Brooks-Powers spoke alongside other Queens elected officials who have long advocated for the precinct, including Queens District Attorney Melinda Katz, Congressman Gregory Meeks, who represents New York’s 5th congressional district including neighborhoods in southeastern Queens and the Rockaways, and Queens Borough President Donovan Richards — who previously represented District 31 in New York’s City Council.
“There is no contradiction in asking for safe streets and fair policing in our city,” said the Borough President, who added that the precinct’s inclusion of community spaces and a food pantry is the kind of “holistic approach” that we need “when we talk about policing in the 21st century.”

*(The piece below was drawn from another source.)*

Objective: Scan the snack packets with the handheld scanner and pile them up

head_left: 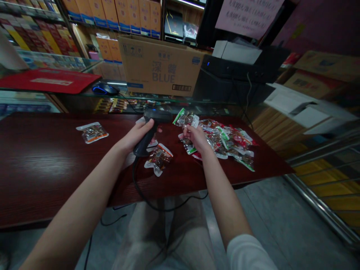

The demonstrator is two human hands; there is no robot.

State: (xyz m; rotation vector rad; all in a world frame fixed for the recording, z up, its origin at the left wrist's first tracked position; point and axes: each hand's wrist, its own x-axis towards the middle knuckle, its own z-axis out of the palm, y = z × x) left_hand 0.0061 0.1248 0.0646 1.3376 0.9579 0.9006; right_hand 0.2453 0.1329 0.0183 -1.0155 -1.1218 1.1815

When asked towards the end of his briefing why the precinct is now being built, after the money was cut last year in order to fund communities and social services instead of the police, the Mayor said that this precinct “could not happen in that environment” of last summer but is something “that the community has been asking for for a long time.”
“One or the other [police or investments in young people] was the choice in 2020, now we have the resources to address both of those issues,” he said, noting that the city now has more money than it did last summer amid the economic fallout of the pandemic, thanks to stimulus from the federal government.